-- ACTIVITY --
How many lines in the data below include the word "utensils"? State the number alone.

· · · · ·

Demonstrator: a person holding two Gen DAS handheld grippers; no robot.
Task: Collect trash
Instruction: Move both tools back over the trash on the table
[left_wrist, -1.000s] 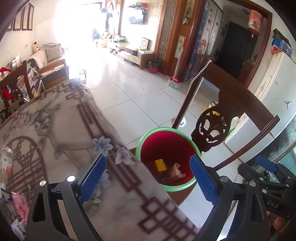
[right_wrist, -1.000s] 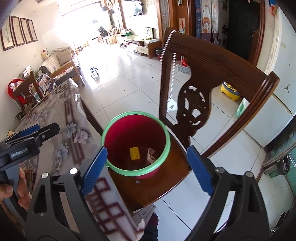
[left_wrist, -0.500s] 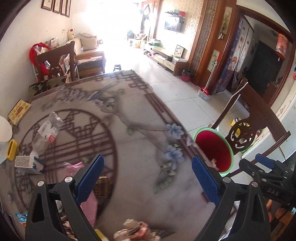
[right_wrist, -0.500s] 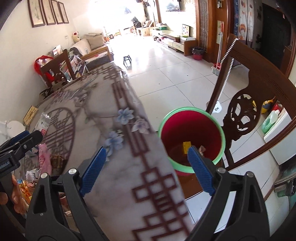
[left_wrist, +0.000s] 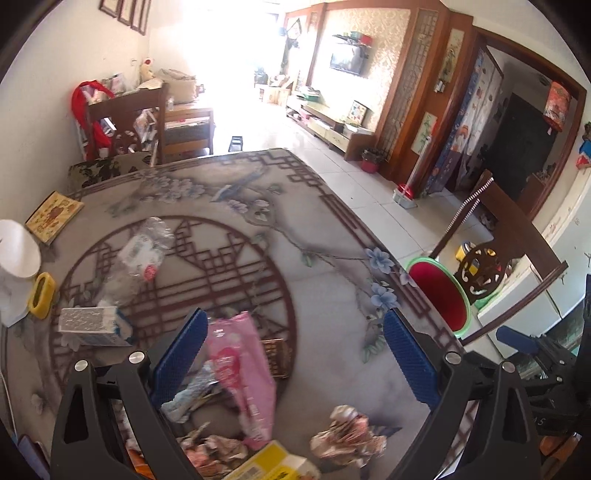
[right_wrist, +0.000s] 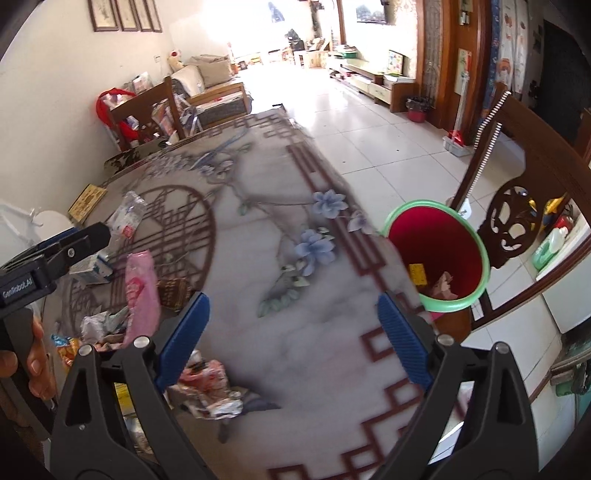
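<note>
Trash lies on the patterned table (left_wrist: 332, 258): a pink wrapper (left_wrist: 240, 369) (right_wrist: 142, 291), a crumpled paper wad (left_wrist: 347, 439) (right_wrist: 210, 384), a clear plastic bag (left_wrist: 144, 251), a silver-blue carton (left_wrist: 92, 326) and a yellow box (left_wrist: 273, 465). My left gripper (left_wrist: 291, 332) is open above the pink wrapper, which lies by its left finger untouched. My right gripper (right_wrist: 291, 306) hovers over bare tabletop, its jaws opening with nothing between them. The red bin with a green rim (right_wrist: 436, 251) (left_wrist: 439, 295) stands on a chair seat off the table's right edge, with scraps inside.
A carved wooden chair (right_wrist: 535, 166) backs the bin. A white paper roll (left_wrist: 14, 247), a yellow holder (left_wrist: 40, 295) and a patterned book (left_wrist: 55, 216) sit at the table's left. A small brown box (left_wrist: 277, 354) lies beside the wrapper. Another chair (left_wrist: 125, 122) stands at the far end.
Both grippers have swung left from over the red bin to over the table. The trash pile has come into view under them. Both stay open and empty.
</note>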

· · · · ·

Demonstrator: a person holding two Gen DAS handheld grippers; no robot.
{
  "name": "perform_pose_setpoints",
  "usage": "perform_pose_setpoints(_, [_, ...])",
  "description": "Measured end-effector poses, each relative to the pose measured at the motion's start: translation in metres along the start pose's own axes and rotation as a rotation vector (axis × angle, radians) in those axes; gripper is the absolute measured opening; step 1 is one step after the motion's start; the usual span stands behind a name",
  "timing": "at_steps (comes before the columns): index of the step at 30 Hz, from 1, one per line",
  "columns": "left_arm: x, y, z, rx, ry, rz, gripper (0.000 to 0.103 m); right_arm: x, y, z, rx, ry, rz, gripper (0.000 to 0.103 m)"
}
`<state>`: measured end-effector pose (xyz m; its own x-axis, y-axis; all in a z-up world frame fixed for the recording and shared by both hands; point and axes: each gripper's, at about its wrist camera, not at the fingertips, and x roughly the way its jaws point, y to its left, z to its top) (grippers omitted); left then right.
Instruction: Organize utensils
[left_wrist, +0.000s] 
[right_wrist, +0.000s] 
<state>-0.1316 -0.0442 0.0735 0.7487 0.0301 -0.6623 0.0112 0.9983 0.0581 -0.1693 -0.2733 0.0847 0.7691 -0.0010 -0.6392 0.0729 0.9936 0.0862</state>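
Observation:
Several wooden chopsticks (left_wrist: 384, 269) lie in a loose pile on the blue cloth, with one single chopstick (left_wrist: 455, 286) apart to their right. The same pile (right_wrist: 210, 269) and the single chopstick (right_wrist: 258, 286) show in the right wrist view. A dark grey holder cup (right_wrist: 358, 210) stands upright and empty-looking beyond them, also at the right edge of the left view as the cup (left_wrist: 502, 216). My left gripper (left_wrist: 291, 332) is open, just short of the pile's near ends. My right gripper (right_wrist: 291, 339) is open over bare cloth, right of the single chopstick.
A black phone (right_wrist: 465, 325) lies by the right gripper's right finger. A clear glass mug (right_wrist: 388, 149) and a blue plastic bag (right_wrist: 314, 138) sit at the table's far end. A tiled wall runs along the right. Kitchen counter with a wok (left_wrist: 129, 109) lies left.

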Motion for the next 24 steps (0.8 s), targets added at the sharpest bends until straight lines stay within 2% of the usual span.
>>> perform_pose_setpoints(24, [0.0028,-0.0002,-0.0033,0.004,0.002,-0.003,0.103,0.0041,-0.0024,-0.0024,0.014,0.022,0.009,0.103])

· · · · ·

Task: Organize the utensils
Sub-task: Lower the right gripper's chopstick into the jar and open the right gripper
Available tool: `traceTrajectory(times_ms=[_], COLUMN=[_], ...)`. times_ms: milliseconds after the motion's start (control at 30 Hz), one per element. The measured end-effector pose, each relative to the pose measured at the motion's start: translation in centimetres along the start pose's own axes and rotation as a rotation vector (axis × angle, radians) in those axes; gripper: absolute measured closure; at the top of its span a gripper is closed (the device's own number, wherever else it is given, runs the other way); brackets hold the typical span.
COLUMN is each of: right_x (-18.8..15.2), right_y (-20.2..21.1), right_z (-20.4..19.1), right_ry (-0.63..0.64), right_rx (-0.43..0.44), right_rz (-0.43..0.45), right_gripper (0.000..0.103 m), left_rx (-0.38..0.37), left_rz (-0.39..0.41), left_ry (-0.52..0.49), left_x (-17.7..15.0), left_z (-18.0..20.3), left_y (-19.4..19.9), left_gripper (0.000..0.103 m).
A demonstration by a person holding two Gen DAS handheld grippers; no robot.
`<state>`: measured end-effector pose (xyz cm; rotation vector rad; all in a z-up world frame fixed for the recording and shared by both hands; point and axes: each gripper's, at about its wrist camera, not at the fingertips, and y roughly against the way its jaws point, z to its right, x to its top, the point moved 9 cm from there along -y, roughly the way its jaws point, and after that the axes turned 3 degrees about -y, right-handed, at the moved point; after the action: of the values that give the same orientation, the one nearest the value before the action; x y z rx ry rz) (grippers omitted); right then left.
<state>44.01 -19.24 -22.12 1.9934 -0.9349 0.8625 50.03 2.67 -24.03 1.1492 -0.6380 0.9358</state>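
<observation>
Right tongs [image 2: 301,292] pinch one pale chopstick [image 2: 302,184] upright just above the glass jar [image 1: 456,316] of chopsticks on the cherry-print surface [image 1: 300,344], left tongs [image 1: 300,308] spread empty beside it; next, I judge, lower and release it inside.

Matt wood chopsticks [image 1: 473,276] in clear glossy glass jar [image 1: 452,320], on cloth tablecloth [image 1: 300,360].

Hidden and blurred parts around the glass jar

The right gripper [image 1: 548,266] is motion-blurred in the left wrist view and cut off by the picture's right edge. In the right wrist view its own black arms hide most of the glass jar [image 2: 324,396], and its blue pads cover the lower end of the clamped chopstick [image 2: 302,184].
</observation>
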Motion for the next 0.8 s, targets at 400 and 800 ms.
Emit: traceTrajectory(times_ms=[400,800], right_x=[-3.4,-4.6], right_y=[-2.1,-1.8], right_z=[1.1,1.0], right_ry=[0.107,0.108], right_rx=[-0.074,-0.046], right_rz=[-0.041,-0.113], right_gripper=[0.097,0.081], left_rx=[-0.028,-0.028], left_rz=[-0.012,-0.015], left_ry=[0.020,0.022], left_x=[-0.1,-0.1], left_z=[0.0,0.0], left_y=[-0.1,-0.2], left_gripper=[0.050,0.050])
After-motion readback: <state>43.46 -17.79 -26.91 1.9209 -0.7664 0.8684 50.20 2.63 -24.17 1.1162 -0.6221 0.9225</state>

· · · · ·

-- SOLUTION TO THE EXERCISE --
2